→ **How to complete this task**: Only the line with "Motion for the" and the lines after it, to the end of the data, should appear in the answer, each reproduced exactly.

(Beginning of Exercise data)

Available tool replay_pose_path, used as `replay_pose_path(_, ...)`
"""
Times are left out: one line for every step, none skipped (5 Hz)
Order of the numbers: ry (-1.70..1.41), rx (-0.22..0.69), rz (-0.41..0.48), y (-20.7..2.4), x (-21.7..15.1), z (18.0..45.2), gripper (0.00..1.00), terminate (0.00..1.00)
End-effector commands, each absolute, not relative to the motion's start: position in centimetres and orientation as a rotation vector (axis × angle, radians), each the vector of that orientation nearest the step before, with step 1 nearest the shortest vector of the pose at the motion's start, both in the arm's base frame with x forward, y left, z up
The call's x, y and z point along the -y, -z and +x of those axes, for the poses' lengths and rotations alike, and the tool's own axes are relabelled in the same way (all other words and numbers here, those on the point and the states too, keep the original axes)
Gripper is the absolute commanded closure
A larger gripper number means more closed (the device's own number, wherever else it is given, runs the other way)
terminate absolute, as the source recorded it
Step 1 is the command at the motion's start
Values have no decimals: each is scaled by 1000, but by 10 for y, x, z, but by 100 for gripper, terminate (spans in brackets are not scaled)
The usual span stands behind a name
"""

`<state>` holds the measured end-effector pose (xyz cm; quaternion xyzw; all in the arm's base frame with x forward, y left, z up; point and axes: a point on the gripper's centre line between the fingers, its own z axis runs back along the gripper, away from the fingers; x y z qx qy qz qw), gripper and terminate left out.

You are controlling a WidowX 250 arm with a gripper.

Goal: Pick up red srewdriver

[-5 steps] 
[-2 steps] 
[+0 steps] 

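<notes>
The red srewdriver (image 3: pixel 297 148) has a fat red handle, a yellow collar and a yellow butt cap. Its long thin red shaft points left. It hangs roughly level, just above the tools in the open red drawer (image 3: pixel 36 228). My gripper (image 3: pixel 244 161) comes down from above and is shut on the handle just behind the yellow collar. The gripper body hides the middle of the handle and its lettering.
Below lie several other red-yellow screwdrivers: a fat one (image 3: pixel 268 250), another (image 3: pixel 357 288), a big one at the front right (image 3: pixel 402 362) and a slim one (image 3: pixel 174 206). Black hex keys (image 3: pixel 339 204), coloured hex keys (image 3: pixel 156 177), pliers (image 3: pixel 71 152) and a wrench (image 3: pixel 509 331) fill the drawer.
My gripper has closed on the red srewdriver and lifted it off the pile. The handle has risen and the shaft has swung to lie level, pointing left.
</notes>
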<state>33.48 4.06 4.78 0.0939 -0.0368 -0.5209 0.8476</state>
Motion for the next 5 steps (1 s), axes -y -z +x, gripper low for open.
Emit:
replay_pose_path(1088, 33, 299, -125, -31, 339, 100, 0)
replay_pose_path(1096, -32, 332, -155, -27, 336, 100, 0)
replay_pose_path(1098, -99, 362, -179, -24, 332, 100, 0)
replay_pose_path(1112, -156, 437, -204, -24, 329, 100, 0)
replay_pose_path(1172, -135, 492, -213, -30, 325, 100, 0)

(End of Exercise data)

→ **Reply to the exercise**:
Motion for the next 5 steps (1 s), axes -y -z +x, gripper low for open.
Emit:
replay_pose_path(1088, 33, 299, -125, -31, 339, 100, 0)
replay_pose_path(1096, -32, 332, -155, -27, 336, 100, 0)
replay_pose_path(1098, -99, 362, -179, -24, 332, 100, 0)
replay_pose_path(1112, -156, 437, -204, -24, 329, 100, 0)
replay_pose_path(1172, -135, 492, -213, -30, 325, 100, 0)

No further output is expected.